The IIT entrance exam is incredibly competitive, and with 'All India Ranks' of 326, 453, and 91 these three are among the cream of Indian high school students.
Of course, college is a different matter -- and they don't perform quite so spectacularly there.
Indeed, they flame out in their first semester, and with their five-point-something grades (on a scale where ten is a perfect score) find themselves languishing "in the high 200s in a class of 300 students" -- and, once identified as mediocre students, have little chance to improve their standing.
The three are quite different characters, with Alok desperate to get a high-paying job to help out his family -- including his invalid father, and his sister, who has to get married off (an expensive proposition) -- while Ryan comes from a privileged household, but has rarely seen his parents since early childhood because they have been busy building their increasingly successful business.
Hari narrates most of the story, but interspersed in his account are chapters in the voice of some of the other characters -- his two friends and the girl he gets involved with -- giving a bit more insight into their characters -- and Hari's own (as he remains quiet about his own family and background).
Success at IIT comes with rote learning, and Ryan especially chafes at this, complaining about how the college stifles any creativity and how nothing of note has ever been produced at IIT, especially when compared to American universities.
Ryan constantly eggs his friends on to join him in enjoying the college experience more fully, but it's difficult to reconcile academic success (which requires endless hours of cramming) with any sort of half-way real life.
Hari does meet a girl, but Neha is the daughter of one of the toughest professors on campus, and he can only see her very occasionally.
One of Ryan's plans to make it through IIT and still have some fun is 'the C2D plan' -- 'Cooperate to Dominate', where they divide the work among themselves, each attending only a third of the classes, but sharing their notes and everything for those classes with the others.
It's unclear exactly how much time and effort are saved by this -- and how things such as the apparently frequent in-class pop-quizzes are dealt with -- but then Five Point Someone isn't so much about the details as the big ideas like the all-for-one camaraderie this kind of idea fosters .....
C2D already has a whiff of cheating about it, but things get worse when they finally get around to taking a class by the notoriously tough Prof Cherian -- a famed ten-point-zero man in his IIT student days, and Neha's father.
Desperate, the three hatch an even more outrageous plan (and then flub it in the most ridiculous way).
As always in Chetan Bhagat's novels, dubious morality is hardly a problem.
Indeed, Hari notes that:
We probably were real criminals.
But that was not the point.
Indeed, in Bhagat's novels it's rarely the point -- indeed, it hardly matters at all.
His characters rarely wrestle with their consciences, and here it's not so much lying and cheating but their stupidity (in how they let themselves be caught) that gets them a slap on the wrist punishment that turns out not to be so bad at all.

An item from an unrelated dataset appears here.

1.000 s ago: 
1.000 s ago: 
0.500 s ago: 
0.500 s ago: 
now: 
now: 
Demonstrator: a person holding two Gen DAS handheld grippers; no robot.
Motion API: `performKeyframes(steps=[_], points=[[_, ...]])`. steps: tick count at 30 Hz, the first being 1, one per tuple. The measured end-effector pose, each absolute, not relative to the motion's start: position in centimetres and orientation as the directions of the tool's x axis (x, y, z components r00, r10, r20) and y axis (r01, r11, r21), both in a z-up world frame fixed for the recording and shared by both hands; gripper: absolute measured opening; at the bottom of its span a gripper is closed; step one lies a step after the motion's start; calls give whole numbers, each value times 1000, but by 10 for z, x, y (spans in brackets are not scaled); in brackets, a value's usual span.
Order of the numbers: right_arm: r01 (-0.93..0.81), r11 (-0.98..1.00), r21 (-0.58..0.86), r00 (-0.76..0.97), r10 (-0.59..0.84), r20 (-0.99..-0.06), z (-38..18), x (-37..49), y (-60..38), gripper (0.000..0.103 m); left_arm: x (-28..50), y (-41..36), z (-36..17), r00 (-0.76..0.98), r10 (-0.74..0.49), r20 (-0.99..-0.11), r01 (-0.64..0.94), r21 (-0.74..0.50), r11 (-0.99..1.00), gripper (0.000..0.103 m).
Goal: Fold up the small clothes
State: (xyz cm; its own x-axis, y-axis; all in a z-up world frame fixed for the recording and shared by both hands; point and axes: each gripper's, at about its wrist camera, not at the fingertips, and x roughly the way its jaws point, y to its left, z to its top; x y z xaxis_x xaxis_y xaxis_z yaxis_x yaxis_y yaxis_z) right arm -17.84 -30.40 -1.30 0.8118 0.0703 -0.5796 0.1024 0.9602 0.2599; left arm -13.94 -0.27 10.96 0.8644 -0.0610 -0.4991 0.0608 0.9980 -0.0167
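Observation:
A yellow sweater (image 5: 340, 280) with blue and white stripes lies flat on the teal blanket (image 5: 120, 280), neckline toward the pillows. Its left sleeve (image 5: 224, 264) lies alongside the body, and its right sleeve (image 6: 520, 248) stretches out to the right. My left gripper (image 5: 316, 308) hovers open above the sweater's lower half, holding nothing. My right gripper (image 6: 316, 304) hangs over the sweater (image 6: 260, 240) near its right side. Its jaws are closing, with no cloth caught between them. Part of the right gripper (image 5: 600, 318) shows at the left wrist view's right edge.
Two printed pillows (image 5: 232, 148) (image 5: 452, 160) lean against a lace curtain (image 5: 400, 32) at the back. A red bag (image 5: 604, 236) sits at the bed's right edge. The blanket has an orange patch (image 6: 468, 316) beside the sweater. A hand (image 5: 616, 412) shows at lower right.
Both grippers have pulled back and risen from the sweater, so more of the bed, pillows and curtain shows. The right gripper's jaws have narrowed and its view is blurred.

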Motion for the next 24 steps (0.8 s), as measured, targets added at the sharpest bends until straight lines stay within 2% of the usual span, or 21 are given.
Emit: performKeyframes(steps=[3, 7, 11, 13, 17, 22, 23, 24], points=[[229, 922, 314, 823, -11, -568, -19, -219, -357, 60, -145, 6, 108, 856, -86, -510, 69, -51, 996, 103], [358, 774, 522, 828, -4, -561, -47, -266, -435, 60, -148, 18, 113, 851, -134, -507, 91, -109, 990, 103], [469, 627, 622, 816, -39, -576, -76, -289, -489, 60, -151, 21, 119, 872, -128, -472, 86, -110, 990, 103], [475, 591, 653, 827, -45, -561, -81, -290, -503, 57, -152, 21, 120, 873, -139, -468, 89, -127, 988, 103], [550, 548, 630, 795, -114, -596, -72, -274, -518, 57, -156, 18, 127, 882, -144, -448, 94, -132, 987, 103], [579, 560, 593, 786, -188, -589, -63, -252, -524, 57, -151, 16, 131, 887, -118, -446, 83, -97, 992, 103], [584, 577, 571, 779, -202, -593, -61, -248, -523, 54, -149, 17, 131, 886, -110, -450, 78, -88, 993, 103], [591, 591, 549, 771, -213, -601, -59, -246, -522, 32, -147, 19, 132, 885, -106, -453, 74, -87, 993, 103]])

Eventually the trio does buckle down and dedicates themselves to their studies, Hari even telling Neha about the college experience:
It is about knowledge.
And making the most of the system, even if it has flaws.

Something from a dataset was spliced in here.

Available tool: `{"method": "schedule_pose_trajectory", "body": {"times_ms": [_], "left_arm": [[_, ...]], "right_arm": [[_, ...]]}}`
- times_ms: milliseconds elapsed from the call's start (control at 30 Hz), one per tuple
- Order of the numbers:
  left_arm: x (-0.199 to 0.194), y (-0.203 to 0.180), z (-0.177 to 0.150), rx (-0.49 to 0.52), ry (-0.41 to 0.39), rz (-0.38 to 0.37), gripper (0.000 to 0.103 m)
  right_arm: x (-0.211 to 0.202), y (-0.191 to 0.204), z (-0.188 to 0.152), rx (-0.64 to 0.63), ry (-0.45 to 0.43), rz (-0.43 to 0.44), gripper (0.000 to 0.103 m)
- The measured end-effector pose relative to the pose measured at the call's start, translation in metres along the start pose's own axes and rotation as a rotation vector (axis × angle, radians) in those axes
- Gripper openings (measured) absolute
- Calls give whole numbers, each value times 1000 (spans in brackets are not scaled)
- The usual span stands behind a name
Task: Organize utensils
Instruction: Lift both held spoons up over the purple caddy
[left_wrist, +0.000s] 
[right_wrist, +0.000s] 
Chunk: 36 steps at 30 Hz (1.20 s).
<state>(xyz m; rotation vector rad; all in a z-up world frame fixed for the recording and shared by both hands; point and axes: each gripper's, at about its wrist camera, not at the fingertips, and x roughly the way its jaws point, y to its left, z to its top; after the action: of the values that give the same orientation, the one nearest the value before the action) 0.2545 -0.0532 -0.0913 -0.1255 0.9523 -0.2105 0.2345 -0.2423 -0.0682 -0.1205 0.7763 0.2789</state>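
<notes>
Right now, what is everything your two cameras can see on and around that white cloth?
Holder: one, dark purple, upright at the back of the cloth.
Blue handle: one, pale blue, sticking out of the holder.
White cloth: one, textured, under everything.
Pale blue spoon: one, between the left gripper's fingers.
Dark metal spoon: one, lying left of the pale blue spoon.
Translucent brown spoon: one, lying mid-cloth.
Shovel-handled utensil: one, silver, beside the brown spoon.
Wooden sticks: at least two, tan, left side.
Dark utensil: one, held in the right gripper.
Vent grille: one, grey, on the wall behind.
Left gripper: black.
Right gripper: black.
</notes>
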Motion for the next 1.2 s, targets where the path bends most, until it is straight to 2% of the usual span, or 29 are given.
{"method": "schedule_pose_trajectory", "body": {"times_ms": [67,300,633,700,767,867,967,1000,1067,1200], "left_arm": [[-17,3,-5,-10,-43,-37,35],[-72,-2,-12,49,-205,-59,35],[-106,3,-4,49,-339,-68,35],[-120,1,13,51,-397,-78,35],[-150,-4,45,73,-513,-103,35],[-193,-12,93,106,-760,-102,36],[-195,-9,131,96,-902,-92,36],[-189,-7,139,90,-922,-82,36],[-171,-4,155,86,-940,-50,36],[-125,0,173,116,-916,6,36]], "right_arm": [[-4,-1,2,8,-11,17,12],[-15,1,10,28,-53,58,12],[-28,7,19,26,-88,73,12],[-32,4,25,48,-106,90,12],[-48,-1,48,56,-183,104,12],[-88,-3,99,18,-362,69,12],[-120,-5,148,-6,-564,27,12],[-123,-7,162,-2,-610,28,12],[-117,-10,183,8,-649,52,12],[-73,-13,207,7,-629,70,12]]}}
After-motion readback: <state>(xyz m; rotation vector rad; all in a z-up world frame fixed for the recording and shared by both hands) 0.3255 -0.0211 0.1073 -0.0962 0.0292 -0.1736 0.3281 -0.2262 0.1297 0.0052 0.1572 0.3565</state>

It's not very convincing -- even in buckling down it is less knowledge than a secure, high-paying job they're hustling after, and there's essentially no mention of what they actually learned (beyond some 'life lessons') at IIT; only the most free-spirited of the lot, Ryan, really seems interested in acquiring scientific knowledge, tinkering with his lube experiments.
(Hari and Alok help him out for a while, spending many hours every day at it, yet Bhagat doesn't giver the least sense of what they actually spend their time doing; science and indeed any form of academic-knowledge-acquisition remains entirely off-stage, as that's not what school is about for Bhagat.)
As in Bhagat's other novels, this one is almost entirely about friendship, as yet again (well, this was the first one, but it was a formula he would go on to repeat) a trio of young men gets thrown together and, despite some strong disagreements, does their best all-for-one-and-one-for-all act.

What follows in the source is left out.